Rollin’ Out: Regulatory Pressures Poised to Nix Coal Rolling Fad

While VW made international headlines in 2015 for intentionally misleading customers and cheating emissions standards and through the use of “defeat device” software, a subculture of American motorists, those who “roll coal,” are out to leave an even blacker mark on diesel. To “roll coal” is to produce billowing clouds of black exhaust from a diesel engine, particularly that of a heavy duty pickup truck through an after-market modification process. The standard set-up features a switch allowing the driver to selectively unleash the noxious plumes over such common targets as drivers of electric or hybrid vehicles, cyclists, and pedestrians.
Enthusiasts can install the kits themselves, or seek help from a professional. The kits override the normal fuel injection and emissions controls to flood the engine with excess diesel. Though diesel engines are typically more fuel-efficient than their gasoline counterparts, overwhelmed by extra fuel, the engine doesn’t fully burn the surplus, which exits as a thick sooty smokescreen and is capable of temporarily blocking out all visibility behind the offending truck.
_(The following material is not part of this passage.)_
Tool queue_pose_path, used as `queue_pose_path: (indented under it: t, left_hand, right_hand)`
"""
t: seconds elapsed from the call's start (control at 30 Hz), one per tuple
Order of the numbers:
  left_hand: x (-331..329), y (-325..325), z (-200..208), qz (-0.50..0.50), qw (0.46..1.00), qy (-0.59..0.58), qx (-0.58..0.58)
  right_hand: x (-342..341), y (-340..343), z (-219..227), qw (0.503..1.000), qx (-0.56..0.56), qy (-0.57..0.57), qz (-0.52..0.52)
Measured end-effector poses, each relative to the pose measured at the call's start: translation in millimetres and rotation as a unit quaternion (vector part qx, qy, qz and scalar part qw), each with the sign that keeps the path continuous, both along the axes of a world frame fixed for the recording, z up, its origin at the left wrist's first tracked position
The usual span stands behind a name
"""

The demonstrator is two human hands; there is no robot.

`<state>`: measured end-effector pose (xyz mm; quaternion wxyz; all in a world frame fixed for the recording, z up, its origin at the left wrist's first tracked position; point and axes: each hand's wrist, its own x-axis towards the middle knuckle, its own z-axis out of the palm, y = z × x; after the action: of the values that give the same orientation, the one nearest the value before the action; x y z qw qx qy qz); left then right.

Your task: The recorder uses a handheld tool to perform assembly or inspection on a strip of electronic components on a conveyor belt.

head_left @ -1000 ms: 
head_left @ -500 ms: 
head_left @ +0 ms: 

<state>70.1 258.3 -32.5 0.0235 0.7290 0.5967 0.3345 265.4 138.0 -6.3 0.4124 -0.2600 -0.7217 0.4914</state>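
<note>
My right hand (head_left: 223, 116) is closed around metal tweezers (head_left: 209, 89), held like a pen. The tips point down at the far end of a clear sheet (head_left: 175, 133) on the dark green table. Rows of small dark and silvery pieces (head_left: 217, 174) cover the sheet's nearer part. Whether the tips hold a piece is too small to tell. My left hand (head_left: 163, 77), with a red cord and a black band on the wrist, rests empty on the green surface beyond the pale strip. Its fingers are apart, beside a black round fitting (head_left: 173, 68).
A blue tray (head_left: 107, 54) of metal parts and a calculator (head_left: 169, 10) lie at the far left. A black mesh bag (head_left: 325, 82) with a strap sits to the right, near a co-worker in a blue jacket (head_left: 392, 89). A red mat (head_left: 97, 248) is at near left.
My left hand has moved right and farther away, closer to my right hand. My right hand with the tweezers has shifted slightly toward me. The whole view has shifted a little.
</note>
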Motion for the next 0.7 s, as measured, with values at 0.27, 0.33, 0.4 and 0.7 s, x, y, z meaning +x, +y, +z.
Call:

The density of the smoke is due to its high particulate matter composition, including perennial public menace, black carbon.
A known climate aggravator, black carbon absorbs sunlight then radiates the captured heat. The United States is already the world’s highest per-capita emitter of black carbon, of which over half is discharged from diesel engines—that’s normal ones. If rolling coal represents a growing trend and movement, its characteristically anti-environmental dogma is poised to deliver more than rhetorical effect.
In addition to its repercussions in the climate arena, diesel exhaust is a well-documented and severe threat to public health. The Clean Air Task Force reports that pollutants from diesel emissions in the United States alone lead to 21,000 annual premature deaths and represent a cancer risk sevenfold greater than the “combined risk of all 181 other air toxics tracked by the EPA.” Indeed, even brief exposure to diesel smoke can heighten the risk of heart disease, lung disease and cancer. In the case of rolling coal,

these statistics likely understate the danger, as the defeat device-equipped engines emit a much more toxic potpourri of exhaust, and are paired with the malicious practice of targeting cyclists and pedestrians, who are already breathing deeply.

 
One target, a Nissan Leaf-driving New Jersey state assemblyman, Tim Eustace, had a “terrifying” encounter on the New Jersey Turnpike, in which he “couldn’t see anything” after a pickup smoke-screened him. With the passage last May of a bill he sponsored, New Jersey has become the first state to outlaw rolling coal. That it not mince words, the text of the statute calls the practice out in all its colloquial glory, before prohibiting and establishing penalties for both the modification and actual intentional emissions of “significant quantities of soot, smoke, or other particulate[s].” Other states, including Colorado and Illinois, have tried but so far failed to pass similar legislation at the state level.
However, by mid-2014, the EPA announced rolling coal was conclusively illegal under the Clean Air Act. The Agency updated its website to clarify that to “manufacture, sell, or install a part for a motor vehicle that bypasses, defeats, or renders inoperative any emission control device” is a violation of the Clean Air Act (VW appears to have missed that memo).
There are signs that the coal rolling has already peaked following the knee-jerk upsurge in popularity following the EPA’s 2014 prohibition of the practice. Even before that announcement, a Utah-based company, Edge Products, settled with the EPA, agreeing in 2013 to pay a $500,000 fine after producing and selling “DPF delete kits”—electronic modules to allow pickup truck drivers to remove programming for the diesel particulate filter (DPFs) required in those trucks by law. The filter, as the name suggests, removes soot and other particulate matter from diesel exhaust, a feature as beneficial to humans with lungs as it is abhorred by would-be coal rollers.
But other enthusiasts have accepted, if not embraced, a transition away from conspicuous emission. Some diesel enthusiasts have criticized coal rolling, on the basis that it gives the performance truck community a bad reputation. Pointing to the “Rollin coal epidemic,” the popular truck website, Diesel Hub, notes that “continued abuse” of emissions defeating products is likely to cause retaliatory regulations for the performance truck industry. It may be just a matter of time until this trend goes up in smoke.